- [Exercise directions] Retype every entry below without any change.

- [Dataset]

-=-=-

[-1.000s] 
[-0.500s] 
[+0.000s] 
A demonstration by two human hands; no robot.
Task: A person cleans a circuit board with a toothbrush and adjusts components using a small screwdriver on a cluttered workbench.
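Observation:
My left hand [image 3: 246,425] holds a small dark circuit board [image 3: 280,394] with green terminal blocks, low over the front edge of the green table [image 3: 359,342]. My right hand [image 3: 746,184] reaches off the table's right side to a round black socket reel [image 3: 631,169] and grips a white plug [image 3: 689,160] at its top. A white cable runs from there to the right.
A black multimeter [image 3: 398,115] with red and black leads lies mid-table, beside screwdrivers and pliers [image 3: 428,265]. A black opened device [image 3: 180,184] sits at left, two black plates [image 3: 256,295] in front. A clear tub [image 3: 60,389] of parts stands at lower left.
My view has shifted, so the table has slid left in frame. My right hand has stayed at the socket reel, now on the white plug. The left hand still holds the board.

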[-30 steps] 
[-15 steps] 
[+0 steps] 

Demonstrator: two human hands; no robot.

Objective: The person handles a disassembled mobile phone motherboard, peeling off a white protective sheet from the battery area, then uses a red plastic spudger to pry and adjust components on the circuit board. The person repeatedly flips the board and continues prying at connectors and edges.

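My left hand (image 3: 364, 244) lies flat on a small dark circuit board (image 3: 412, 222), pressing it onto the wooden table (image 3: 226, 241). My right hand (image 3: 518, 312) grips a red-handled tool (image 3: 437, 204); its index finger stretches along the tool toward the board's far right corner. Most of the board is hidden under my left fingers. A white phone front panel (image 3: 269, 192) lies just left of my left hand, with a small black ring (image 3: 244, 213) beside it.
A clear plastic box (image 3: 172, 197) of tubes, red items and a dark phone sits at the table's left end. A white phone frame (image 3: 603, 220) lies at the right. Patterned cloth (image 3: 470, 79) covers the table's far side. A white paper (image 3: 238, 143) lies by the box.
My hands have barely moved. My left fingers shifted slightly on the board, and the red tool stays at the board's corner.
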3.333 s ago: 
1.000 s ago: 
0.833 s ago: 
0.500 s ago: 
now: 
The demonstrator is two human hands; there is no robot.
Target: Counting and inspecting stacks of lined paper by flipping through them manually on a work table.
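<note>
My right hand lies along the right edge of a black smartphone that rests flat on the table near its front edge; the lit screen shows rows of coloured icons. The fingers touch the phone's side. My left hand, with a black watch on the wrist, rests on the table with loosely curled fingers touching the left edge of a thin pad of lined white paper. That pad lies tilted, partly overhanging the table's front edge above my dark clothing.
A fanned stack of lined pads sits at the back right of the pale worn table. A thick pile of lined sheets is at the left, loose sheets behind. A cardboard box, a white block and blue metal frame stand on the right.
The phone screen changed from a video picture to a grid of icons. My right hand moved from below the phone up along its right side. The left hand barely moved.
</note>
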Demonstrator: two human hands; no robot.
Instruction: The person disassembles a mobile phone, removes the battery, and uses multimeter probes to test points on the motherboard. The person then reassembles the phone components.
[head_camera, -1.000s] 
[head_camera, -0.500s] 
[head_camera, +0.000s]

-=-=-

- [Answer area]
[-1.000s] 
[-0.500s] 
[+0.000s] 
A demonstration by two human hands; no robot.
Task: A person cleans a circuit board with a toothbrush and adjusts components using a small screwdriver on a cluttered workbench.
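Observation:
My left hand [image 3: 246,425] holds a small dark circuit board [image 3: 280,394] with green terminal blocks, low over the front edge of the green table [image 3: 359,342]. My right hand [image 3: 746,184] reaches off the table's right side to a round black socket reel [image 3: 631,169] and grips a white plug [image 3: 689,160] at its top. A white cable runs from there to the right.
A black multimeter [image 3: 398,115] with red and black leads lies mid-table, beside screwdrivers and pliers [image 3: 428,265]. A black opened device [image 3: 180,184] sits at left, two black plates [image 3: 256,295] in front. A clear tub [image 3: 60,389] of parts stands at lower left.
My view has shifted, so the table has slid left in frame. My right hand has stayed at the socket reel, now on the white plug. The left hand still holds the board.
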
[-30 steps] 
[-15 steps] 
[+0 steps] 

Demonstrator: two human hands; no robot.

Objective: The person handles a disassembled mobile phone motherboard, peeling off a white protective sheet from the battery area, then uses a red plastic spudger to pry and adjust components on the circuit board. The person repeatedly flips the board and continues prying at connectors and edges.

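My left hand (image 3: 364, 244) lies flat on a small dark circuit board (image 3: 412, 222), pressing it onto the wooden table (image 3: 226, 241). My right hand (image 3: 518, 312) grips a red-handled tool (image 3: 437, 204); its index finger stretches along the tool toward the board's far right corner. Most of the board is hidden under my left fingers. A white phone front panel (image 3: 269, 192) lies just left of my left hand, with a small black ring (image 3: 244, 213) beside it.
A clear plastic box (image 3: 172, 197) of tubes, red items and a dark phone sits at the table's left end. A white phone frame (image 3: 603, 220) lies at the right. Patterned cloth (image 3: 470, 79) covers the table's far side. A white paper (image 3: 238, 143) lies by the box.
My hands have barely moved. My left fingers shifted slightly on the board, and the red tool stays at the board's corner.
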3.333 s ago: 
1.000 s ago: 
0.833 s ago: 
0.500 s ago: 
now: 
The demonstrator is two human hands; there is no robot.
Target: Counting and inspecting stacks of lined paper by flipping through them manually on a work table.
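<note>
My right hand lies along the right edge of a black smartphone that rests flat on the table near its front edge; the lit screen shows rows of coloured icons. The fingers touch the phone's side. My left hand, with a black watch on the wrist, rests on the table with loosely curled fingers touching the left edge of a thin pad of lined white paper. That pad lies tilted, partly overhanging the table's front edge above my dark clothing.
A fanned stack of lined pads sits at the back right of the pale worn table. A thick pile of lined sheets is at the left, loose sheets behind. A cardboard box, a white block and blue metal frame stand on the right.
The phone screen changed from a video picture to a grid of icons. My right hand moved from below the phone up along its right side. The left hand barely moved.
</note>
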Demonstrator: two human hands; no robot.
Instruction: The person disassembles a mobile phone, removes the battery, and uses multimeter probes to test points on the motherboard. The person then reassembles the phone components.
[head_camera, -1.000s] 
[head_camera, -0.500s] 
[head_camera, +0.000s]

With that, the exercise is done.